Don't include any picture when you restate the data word for word.

**Information supplied:**
· · ·

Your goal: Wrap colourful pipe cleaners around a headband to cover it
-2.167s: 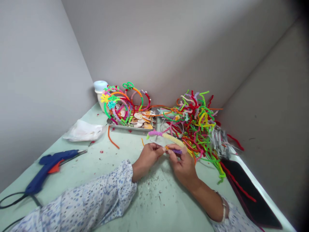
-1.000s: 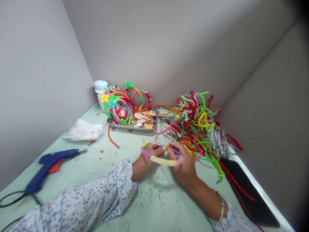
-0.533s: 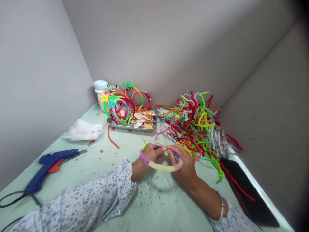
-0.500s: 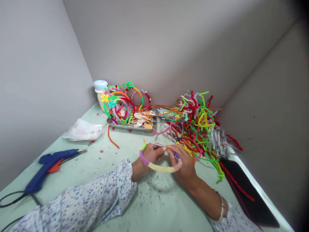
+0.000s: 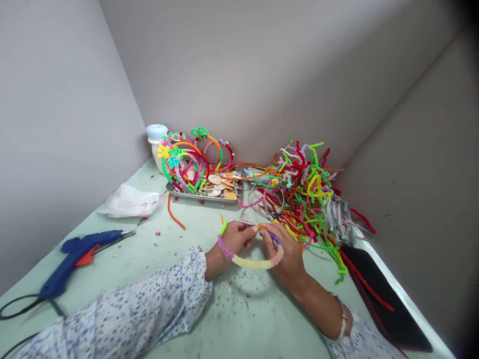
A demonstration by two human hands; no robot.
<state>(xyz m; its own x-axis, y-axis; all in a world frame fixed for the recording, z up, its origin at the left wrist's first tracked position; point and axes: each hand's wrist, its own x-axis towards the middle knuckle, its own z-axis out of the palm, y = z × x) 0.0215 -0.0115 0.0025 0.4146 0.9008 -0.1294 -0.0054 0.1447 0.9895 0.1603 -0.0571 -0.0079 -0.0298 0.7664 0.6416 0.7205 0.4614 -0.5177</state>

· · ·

**Output below:**
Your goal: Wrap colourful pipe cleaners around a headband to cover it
-2.167s: 
-1.000s: 
-0.533s: 
-0.500s: 
+0.000s: 
A demonstration by two human hands; no robot.
<state>(xyz m; its own x-axis, y-axis; all in a world frame fixed for the recording, z up, its origin at the left wrist's first tracked position; point and axes: each hand's wrist, its own x-axis towards the middle knuckle, its own z-axis out of the palm, y = z × x) 0.0215 -0.0115 0.0025 0.4146 0.9008 -0.1294 -0.0054 0.1447 0.9895 0.1603 -0.0571 -0.0079 -0.0298 0.7664 0.6416 0.7205 0.4614 -0.5177</state>

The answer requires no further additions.